A Digimans Review by Jonathan Wojcik



   We've talked Digimon several times over the course of Bogleech's life cycle, but I've come to realize that my adoration for some things is far too bloated for one piddly entry in some list article to properly contain. Especially my adoration for one particular Digimon whom I've expounded upon on no less than five separate occasions before finally deciding it just needed a page of its own, and here we are!




   Out of seven thousand (I'm estimating) monsters in the Digimon franchise, the stinking, rotting, bile-belching Raremon is my number one, uncontested most precious baby. One of those esteemed monsters I'd be happy forever and ever to call my own if only one fictitious beast could ever be brought into reality and would ever put up with the level of attention I would smother it with. There isn't anywhere I can think of that I wouldn't drag Raremon along with me. I don't care if it's something like thirty feet long, it's waiting in line with me at the bank. I'd like to see anybody with the balls to stop me.




   Why does this oozing pile delight me so? It's not easy to express in words. It's superficially similar to a lot of other oozing, pile-like monsters out there, but every little detail feels special, from its absurd snaggle-teeth to its floppy boneless ass. It occupies a nice aesthetic realm between a gastropod and a blubbery sea mammal, or at least what's left of a sea mammal. It's like one of those carcasses that wash up on a beach every so often, so far gone that every bored local journalist dubs it a "monster" and milks it for all they can before a professional takes about thirty seconds to identify it as a sperm whale. You know what they call those? Globsters. I love that.




   Besides its resemblance to a half-eaten elephant seal, Raremon boasts some pretty hardcore body modifications, with circuitry, tubing and electrical wires winding in and out of its ragged skin. The hunks of scrap metal stapled over its lidless, protruding eyeballs are my favorite of its many cutting-edge fashion statements, giving it an irregular, unnatural gaze that's equal parts nightmarish and hilarious. Of course, it's much more than a pretty face; it has a storied history that I need to delve into both deeper and longer than you have any right to care about.




   Our world was first gifted with Raremon in the original line of Digimon virtual pets, where it appeared in version five as a possible evolution of either Gazimon, a pugnacious cat-rabbit, or Gizamon, a hairy toad that looks an awful lot like a Krite. Like their tamagotchi competitors, Digimon required regular sustenance, exercise and removal of their virtual feces, all of which had an impact in determining the course of their life cycle.




   Raremon was, if you can believe it, designated as Version Five's "bad" or "undesirable" monster, generated only when you failed to meet the requirements for any other form and allowed Gazimon or Gizamon to wallow in their own steaming excrement.

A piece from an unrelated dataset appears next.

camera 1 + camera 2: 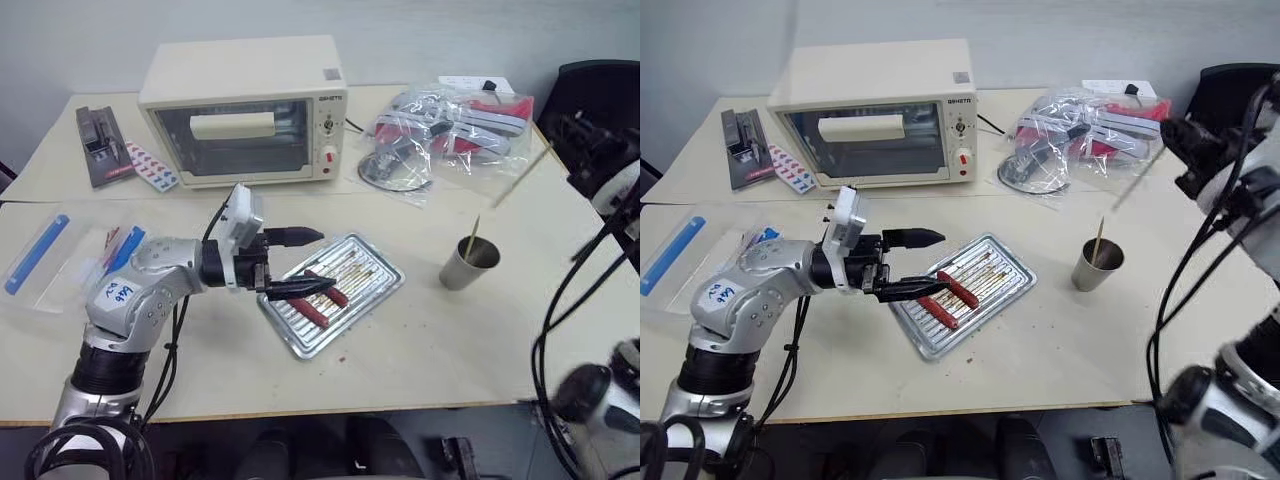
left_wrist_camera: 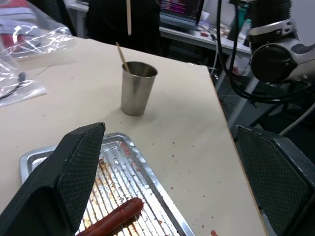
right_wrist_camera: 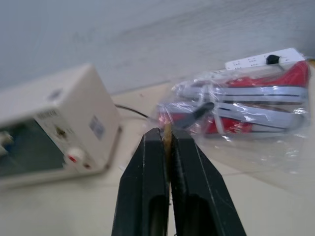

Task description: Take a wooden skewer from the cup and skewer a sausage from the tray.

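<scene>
The grey metal cup [image 1: 466,264] stands right of the silver tray [image 1: 378,262], with one wooden skewer [image 1: 472,235] leaning in it. My right gripper [image 3: 167,140] is shut on another wooden skewer [image 1: 521,177], which hangs slanted in the air above and behind the cup. Two reddish sausages [image 1: 331,290] [image 1: 311,311] lie side by side on the tray's ribbed bottom. My left gripper [image 1: 305,262] is open and level over the tray's left end, its fingers just above the sausages. The left wrist view shows one sausage [image 2: 111,220], the cup [image 2: 138,89] and the lifted skewer's lower end [image 2: 129,17].
A cream toaster oven [image 1: 245,108] stands at the back of the table. A clear plastic bag with red and white items [image 1: 452,125] lies back right. A clear case with blue bars [image 1: 48,255] sits at the left, a black holder [image 1: 100,145] behind it.
</scene>
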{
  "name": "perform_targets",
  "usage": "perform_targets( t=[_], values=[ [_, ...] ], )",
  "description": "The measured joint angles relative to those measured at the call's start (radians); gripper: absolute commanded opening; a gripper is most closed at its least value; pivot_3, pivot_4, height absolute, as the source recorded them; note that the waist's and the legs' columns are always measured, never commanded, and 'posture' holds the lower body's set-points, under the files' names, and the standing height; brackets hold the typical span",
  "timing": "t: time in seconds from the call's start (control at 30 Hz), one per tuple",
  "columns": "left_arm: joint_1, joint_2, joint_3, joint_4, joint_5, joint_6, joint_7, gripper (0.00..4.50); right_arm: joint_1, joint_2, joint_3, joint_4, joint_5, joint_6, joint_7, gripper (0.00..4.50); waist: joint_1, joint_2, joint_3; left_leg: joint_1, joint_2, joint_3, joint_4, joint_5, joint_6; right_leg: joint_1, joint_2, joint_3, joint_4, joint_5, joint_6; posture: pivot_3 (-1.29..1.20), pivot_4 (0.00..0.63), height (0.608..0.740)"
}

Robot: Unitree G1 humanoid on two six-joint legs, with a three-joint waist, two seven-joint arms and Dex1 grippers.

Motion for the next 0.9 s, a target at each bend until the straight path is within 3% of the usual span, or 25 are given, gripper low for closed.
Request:
perform_targets(
  t=[0.17,0.27,0.4,0.7,0.9],
  values=[
    [-0.01,-0.095,0.001,0.007,0.049,-0.056,0.092,4.5,-0.001,0.21,0.118,0.051,0.399,-0.081,-0.405,0.02,0.001,0.0,0.0,-0.003,0.0,0.001,0.0,0.001,0.001,-0.003,-0.001,0.0,0.003,0.0,0.0,0.0,0.15,0.74],
    [-0.042,-0.165,-0.028,0.045,0.095,-0.102,0.135,4.5,0.026,0.25,0.252,0.06,0.61,-0.207,-0.589,0.02,0.004,0.0,0.0,-0.005,-0.001,0.0,0.001,0.001,0.001,-0.004,-0.001,-0.001,0.002,0.0,0.0,0.0,0.15,0.74],
    [-0.049,-0.24,-0.04,0.094,0.142,-0.15,0.189,4.5,0.03,0.263,0.321,0.06,0.723,-0.338,-0.687,0.02,-0.003,0.0,0.0,-0.005,-0.001,0.001,0.001,0.001,0.002,-0.004,-0.002,-0.001,0.002,0.0,0.001,0.0,0.15,0.74],
    [-0.023,-0.367,-0.045,0.109,0.208,-0.228,0.328,2.47,0.038,0.241,0.447,0.045,0.79,-0.511,-0.73,0.0,-0.023,0.0,0.0,-0.005,0.0,0.001,0.0,0.001,0.002,-0.004,-0.001,-0.001,0.002,0.0,0.001,0.0,0.15,0.74],
    [0.004,-0.419,-0.048,0.035,0.212,-0.235,0.402,2.47,0.06,0.245,0.509,0.034,0.775,-0.59,-0.727,0.0,-0.021,0.0,0.0,-0.006,0.0,0.001,0.0,0.001,0.002,-0.004,-0.001,-0.001,0.002,0.0,0.001,0.0,0.15,0.74]
  ],
)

Every device introduced its own unique and lovably odious "junk" evolution, but few could boast an origin story as macabre as Raresy's.




   See, many Digimon are capable of evolving from a fully organic creature to a mightier robotic form, but the transition doesn't always go as planned, and Raremon represents the kind of hideous fate in store for those who fail horrendously to mechanize themselves. Its entire body may be dead and rotting, but it's all held together by unstable cybernetics and just keeps moving, functioning on pure mechanical reflex. It's a seething corpse puppeted around by malfunctioning robotics and just barfing at whatever pisses it off enough. How magical is that?




   Fortunately, these "failure" evolutions were never dead ends; with enough care, each was capable of evolving still further into a short-lived but exceptionally strong "ultimate" stage, usually with a rather jarring resemblance to some colorful, stuffed doll. It was almost as though their pitifully tortured forms brought out some overpowering determination to be accepted. To be loved. To finally earn their neglectful trainer's awe and respect. In Raremon's case, this form was ExTyrannomon, a haunted pink dinosaur, which is pretty damn adorable, but I prefer to think Raremon is still somewhere in there. It certainly wouldn't go against what we know about some of the other "plush toy" monsters.




   Getting back to Raremon itself, its original V5 pixel graphic was a clear homage to Hedorah, the extra-terrestrial ecohazard seen in Godzilla vs. the Smog Monster. Allegedly, Raremon's name was even slated at one time to be Doromon, as in "Hedoro" or "sludge," but I suppose this may have hit a little too close for comfort - not that Hedorah was their only inspiration.




   Raremon's official design ultimately owes the most to Hayao Miyazaki's Nausicaa of the Valley of the Wind, sharing its entire body shape, skin texture and unmistakable teeth with the decomposing, barely-functioning husk of the last God Warrior.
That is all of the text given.